Aw, poor thing.  Hope you get some answers ASAP, Newbs.


----------



## KookyCat (Jul 7, 2015)

I hope they get it sorted, must be very hard for her and if she gets worried and anxious about it that won't help either.  Good luck today, hope you get a good GP


----------



## newbs (Jul 7, 2015)

Saw a GP this morning, who was very good with Emma and listened carefully.  He said that it is most probably the fact that her body is adjusting now she is having treatment and that the hair loss will settle down once things are under control (obviously don't know how long that will be).  The liquid itself can cause hair loss, as it is listed under side effects, but obviously so does hypothyroidism.  He doesn't think switching to tablets would make any difference and is reluctant to do anything until she has seen the paediatric endocrinologist.  We have not had an appointment with him yet though so I am going to try to get hold of his secretary later today.


----------



## Caroline (Jul 8, 2015)

I hope the hair loss slows down.  It is bad enough for adults so I can't imagine how it would feel for a growing child.
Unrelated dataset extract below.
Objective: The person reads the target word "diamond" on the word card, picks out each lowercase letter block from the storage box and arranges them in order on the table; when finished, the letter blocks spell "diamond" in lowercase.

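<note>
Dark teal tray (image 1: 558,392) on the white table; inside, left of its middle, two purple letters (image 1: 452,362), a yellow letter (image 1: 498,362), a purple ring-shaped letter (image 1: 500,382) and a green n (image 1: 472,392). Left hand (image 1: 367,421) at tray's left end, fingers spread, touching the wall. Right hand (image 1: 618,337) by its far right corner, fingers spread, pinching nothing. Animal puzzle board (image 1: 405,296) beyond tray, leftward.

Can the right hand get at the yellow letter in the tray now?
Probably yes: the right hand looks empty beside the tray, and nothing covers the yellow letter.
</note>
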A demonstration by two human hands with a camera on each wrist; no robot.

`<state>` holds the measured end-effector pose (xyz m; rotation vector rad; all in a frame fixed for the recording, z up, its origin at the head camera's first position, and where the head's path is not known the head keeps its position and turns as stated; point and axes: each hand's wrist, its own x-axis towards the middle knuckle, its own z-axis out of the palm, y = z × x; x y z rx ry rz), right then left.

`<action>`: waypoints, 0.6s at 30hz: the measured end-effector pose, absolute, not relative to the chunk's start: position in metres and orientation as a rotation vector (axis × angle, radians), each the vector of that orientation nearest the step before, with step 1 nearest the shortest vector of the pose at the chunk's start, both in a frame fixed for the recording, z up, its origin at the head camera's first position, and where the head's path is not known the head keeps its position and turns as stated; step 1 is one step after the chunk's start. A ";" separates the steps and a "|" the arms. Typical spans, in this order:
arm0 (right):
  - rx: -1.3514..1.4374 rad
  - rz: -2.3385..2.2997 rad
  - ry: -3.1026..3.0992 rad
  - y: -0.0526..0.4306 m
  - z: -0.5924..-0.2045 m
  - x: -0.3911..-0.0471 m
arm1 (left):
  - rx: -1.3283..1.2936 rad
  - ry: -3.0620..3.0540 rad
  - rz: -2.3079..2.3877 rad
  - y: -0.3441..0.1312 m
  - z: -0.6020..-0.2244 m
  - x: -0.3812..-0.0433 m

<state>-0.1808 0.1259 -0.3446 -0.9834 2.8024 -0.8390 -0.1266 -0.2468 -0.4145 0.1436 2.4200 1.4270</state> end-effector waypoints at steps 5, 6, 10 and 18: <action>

Not sure how practical it would be or how your brave daughter would enjoy it, but have you thought about making some fun hats in case the hair loss gets too bad?


----------



## newbs (Jul 17, 2015)

Just a quick update - I had a telephone call last night to say my daughter has an appointment with the consultant paediatric endocrinologist tomorrow afternoon, he has fitted her in to his clinic as a priority. I am relieved.


----------



## trophywench (Jul 17, 2015)

Good! - about time she saw one methinks.


----------



## Northerner (Jul 17, 2015)

Great, I hope the appointment goes well newbs


----------



## Pumper_Sue (Jul 17, 2015)

newbs said:


> Just a quick update - I had a telephone call last night to say my daughter has an appointment with the consultant paediatric endocrinologist tomorrow afternoon, he has fitted her in to his clinic as a priority. I am relieved.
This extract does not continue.